Caméra installée au domicile d’un particulierLorsqu’un particulier installe des caméras chez lui alors qu’il emploie du personnel (aide à domicile, femme de ménage, garde d’enfant…), ces salariés devront être informés de l’installation de caméras et de leur but. Les caméras ne devront pas filmer les salariés en permanence pendant l’exercice de leur activité professionnelle. 

4 – Qui peut consulter les images enregistrées et combien de temps peuvent-elles être conservées ? 

Seules les personnes habilitées, et dans le cadre de leurs fonctions, peuvent visionner les images enregistrées. 

Dans sa délibération du 22 avril 2012, la Cnil a énoncé que les images captées et enregistrées devaient être suffisamment protégées contre des accès par des tiers non autorisés (Délib. Cnil n°2010-112 du 22-4-10). 

La conservation des images ne doit pas excéder, en principe, un mois. La Cnil indique qu’en règle générale, conserver les images quelques jours suffit à effectuer les vérifications nécessaires en cas d’incident, et permet d’enclencher d’éventuelles procédures disciplinaires ou pénales. Si de telles procédures sont engagées, les images sont alors extraites du dispositif (après consignation de cette opération dans un cahier spécifique) et conservées pour la durée de la procédure. 

5 – Que faire si l’employeur ne respecte pas les règles de mise en œuvre de la vidéosurveillance ? 

Les salariés peuvent saisir le CSE ou les délégués du personnel (s’ils existent encore) qui ont la possibilité d’exercer leur droit d’alerte (art.

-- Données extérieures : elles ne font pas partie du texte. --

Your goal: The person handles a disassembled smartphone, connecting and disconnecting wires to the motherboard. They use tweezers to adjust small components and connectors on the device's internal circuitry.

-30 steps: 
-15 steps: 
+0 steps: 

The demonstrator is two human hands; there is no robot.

L 2313-2 ancien du code du travail ; art. L 2312-59 du code du travail). Le CSE ou les délégués du personnel ont la faculté de demander le retrait d’éléments de preuve obtenus par des moyens frauduleux en cas d’atteinte aux droits des personnes et aux libertés individuelles (Cass. soc., 10-12-97, n°95-42661). 

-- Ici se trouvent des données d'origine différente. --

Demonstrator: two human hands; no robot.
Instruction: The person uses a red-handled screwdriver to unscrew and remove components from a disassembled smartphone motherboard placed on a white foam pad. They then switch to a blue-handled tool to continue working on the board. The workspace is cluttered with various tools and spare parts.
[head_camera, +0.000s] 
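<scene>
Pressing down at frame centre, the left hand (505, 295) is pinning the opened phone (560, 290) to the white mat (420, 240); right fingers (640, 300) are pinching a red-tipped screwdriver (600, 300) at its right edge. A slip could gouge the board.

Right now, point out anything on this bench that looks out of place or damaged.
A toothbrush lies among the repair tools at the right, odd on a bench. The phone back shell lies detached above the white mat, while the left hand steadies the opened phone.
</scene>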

Il peut aussi être utile d’avertir l’inspecteur du travail et de saisir la Cnil en cas de non-respect du principe de proportionnalité, de collecte déloyale ou illicite, de durée de conservation excessive, ou de détournement de la finalité. La Cnil peut notamment prononcer une suspension provisoire du dispositif et demander à l’entreprise de se mettre, dans un certain délai, en conformité avec les prescriptions légales.